Exercise brief: Copy the data that appears below exactly. Drop the pictures.

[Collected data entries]
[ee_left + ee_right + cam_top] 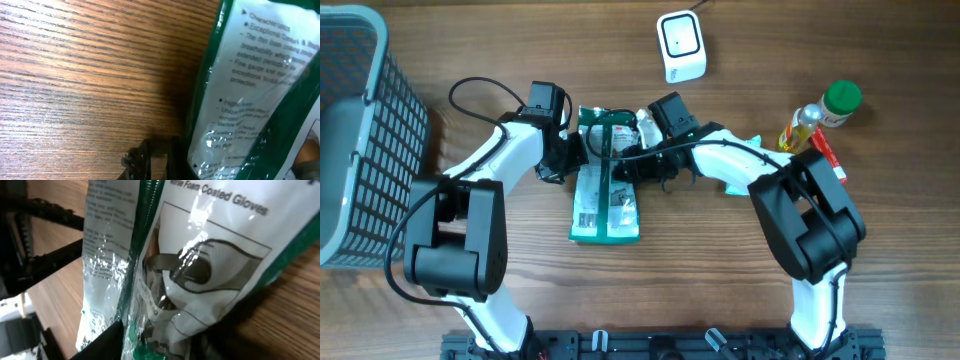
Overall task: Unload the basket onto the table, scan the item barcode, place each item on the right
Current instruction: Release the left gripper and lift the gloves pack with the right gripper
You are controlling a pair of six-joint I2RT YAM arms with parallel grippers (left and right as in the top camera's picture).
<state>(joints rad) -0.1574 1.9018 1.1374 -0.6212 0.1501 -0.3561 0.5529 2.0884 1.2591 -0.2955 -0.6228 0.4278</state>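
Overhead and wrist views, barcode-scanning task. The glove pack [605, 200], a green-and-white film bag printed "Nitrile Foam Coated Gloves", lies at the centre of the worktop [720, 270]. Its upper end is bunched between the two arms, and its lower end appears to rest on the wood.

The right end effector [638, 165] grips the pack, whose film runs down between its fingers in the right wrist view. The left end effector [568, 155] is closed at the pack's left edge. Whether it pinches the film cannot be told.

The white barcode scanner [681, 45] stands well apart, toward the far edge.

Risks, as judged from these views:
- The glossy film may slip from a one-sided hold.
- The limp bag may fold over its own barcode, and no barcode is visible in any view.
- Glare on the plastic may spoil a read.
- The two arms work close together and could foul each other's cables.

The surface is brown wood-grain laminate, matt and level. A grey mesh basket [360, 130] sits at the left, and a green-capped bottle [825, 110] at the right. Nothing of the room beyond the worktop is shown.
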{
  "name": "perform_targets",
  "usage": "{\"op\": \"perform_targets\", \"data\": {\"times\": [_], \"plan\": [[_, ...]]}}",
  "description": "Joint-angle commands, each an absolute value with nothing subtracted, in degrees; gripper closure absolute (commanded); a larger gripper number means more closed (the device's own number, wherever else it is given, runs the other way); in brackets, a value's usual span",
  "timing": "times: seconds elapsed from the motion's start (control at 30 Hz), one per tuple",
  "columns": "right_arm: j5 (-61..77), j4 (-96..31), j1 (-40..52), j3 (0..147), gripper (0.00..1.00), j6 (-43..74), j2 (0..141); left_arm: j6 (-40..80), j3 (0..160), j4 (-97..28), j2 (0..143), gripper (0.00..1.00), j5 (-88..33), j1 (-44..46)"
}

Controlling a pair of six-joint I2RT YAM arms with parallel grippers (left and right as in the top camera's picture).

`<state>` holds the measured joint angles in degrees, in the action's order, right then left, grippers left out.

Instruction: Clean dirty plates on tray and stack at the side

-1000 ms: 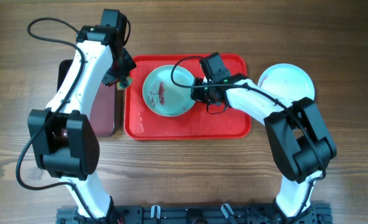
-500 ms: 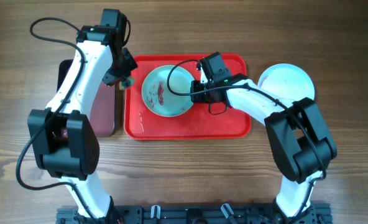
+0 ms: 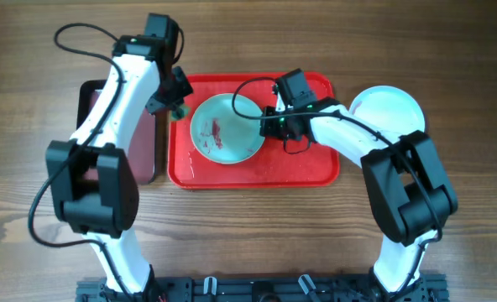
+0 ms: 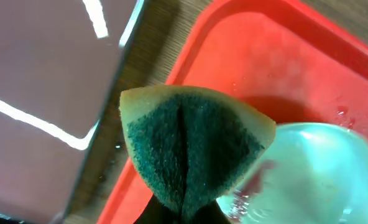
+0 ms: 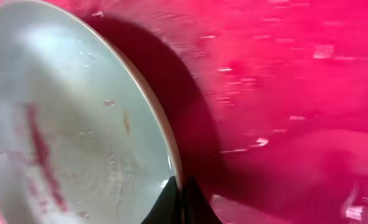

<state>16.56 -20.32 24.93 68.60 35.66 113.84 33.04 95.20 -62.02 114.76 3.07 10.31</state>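
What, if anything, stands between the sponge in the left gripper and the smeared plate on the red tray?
Nothing visible does. The sponge, pinched in the left gripper, hangs over the red tray's left edge, at the smeared plate's left rim. The right gripper pinches the plate's opposite rim, clear of that path.

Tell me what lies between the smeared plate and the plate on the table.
Overhead: the right gripper, jaws shut on the smeared plate, then bare red tray.
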Motion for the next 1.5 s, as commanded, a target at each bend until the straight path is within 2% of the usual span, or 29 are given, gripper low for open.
{"op": "perform_targets", "data": {"times": [0.0,0.27,0.43,0.63,0.9,1.03,1.3,1.47], "plan": [[15.7,-22.0,21.87,67.92,0.96,42.3,114.78,31.7,94.8,-61.67,118.58,0.96,2.33,13.61],[15.27,-21.74,21.58,67.92,0.96,41.93,114.78,31.7,94.8,-57.32,122.17,0.96,2.37,20.23],[15.53,-21.71,21.58,67.92,0.96,40.69,114.78,29.71,94.56,-56.66,122.17,0.96,2.37,20.91],[16.25,-21.47,21.58,67.92,0.96,40.51,114.78,22.55,88.79,-51.22,122.19,0.96,-0.64,21.1],[16.67,-21.32,21.58,67.92,0.96,40.45,114.78,19.68,79.75,-47.7,122.19,0.96,-0.69,24.16],[18.15,-21.28,21.58,67.92,0.96,39.59,114.78,13.61,79.7,-43.9,122.19,0.96,-9.61,26.68],[18.13,-21.96,23.22,67.92,0.96,39.33,114.78,14.7,79.7,-39.13,122.21,0.96,-12.67,26.87],[18.15,-22.24,23.29,67.92,0.96,39.16,114.78,21.15,79.7,-34.98,122.21,0.96,-3.25,25.52]]}}
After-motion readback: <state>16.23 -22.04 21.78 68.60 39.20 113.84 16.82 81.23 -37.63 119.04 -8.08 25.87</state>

Answer to this task:
[ee_left + ee_right + cam_top] 
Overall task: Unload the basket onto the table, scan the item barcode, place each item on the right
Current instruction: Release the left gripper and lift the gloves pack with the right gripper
You are controlling a pair of six-joint I2RT YAM arms with parallel grippers (left and right as in the top camera's picture).
<state>(joints rad) -0.1574 1.9018 1.1374 -0.6212 0.1501 -0.3561 0.5529 2.0884 1.2591 -0.2955 -0.6228 0.4278</state>
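Overhead and wrist views, barcode-scanning task. The glove pack [605, 200], a green-and-white film bag printed "Nitrile Foam Coated Gloves", lies at the centre of the worktop [720, 270]. Its upper end is bunched between the two arms, and its lower end appears to rest on the wood.

The right end effector [638, 165] grips the pack, whose film runs down between its fingers in the right wrist view. The left end effector [568, 155] is closed at the pack's left edge. Whether it pinches the film cannot be told.

The white barcode scanner [681, 45] stands well apart, toward the far edge.

Risks, as judged from these views:
- The glossy film may slip from a one-sided hold.
- The limp bag may fold over its own barcode, and no barcode is visible in any view.
- Glare on the plastic may spoil a read.
- The two arms work close together and could foul each other's cables.

The surface is brown wood-grain laminate, matt and level. A grey mesh basket [360, 130] sits at the left, and a green-capped bottle [825, 110] at the right. Nothing of the room beyond the worktop is shown.
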{
  "name": "perform_targets",
  "usage": "{\"op\": \"perform_targets\", \"data\": {\"times\": [_], \"plan\": [[_, ...]]}}",
  "description": "Joint-angle commands, each an absolute value with nothing subtracted, in degrees; gripper closure absolute (commanded); a larger gripper number means more closed (the device's own number, wherever else it is given, runs the other way); in brackets, a value's usual span",
  "timing": "times: seconds elapsed from the motion's start (control at 30 Hz), one per tuple",
  "columns": "right_arm: j5 (-61..77), j4 (-96..31), j1 (-40..52), j3 (0..147), gripper (0.00..1.00), j6 (-43..74), j2 (0..141); left_arm: j6 (-40..80), j3 (0..160), j4 (-97..28), j2 (0..143), gripper (0.00..1.00), j5 (-88..33), j1 (-44..46)"
}

Controlling a pair of six-joint I2RT YAM arms with parallel grippers (left and right as in the top camera's picture).

`<state>` holds the measured joint angles in degrees, in the action's order, right then left, grippers left out.

Instruction: Clean dirty plates on tray and stack at the side

-1000 ms: 
-500 ms: 
+0 ms: 
+0 ms: 
+0 ms: 

<state>16.56 -20.32 24.93 68.60 35.66 113.84 33.04 95.20 -62.02 114.76 3.07 10.31</state>
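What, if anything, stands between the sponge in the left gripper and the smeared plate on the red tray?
Nothing visible does. The sponge, pinched in the left gripper, hangs over the red tray's left edge, at the smeared plate's left rim. The right gripper pinches the plate's opposite rim, clear of that path.

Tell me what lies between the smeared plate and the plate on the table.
Overhead: the right gripper, jaws shut on the smeared plate, then bare red tray.
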Motion for the next 1.5 s, as commanded, a target at each bend until the straight path is within 2% of the usual span, or 29 are given, gripper low for open.
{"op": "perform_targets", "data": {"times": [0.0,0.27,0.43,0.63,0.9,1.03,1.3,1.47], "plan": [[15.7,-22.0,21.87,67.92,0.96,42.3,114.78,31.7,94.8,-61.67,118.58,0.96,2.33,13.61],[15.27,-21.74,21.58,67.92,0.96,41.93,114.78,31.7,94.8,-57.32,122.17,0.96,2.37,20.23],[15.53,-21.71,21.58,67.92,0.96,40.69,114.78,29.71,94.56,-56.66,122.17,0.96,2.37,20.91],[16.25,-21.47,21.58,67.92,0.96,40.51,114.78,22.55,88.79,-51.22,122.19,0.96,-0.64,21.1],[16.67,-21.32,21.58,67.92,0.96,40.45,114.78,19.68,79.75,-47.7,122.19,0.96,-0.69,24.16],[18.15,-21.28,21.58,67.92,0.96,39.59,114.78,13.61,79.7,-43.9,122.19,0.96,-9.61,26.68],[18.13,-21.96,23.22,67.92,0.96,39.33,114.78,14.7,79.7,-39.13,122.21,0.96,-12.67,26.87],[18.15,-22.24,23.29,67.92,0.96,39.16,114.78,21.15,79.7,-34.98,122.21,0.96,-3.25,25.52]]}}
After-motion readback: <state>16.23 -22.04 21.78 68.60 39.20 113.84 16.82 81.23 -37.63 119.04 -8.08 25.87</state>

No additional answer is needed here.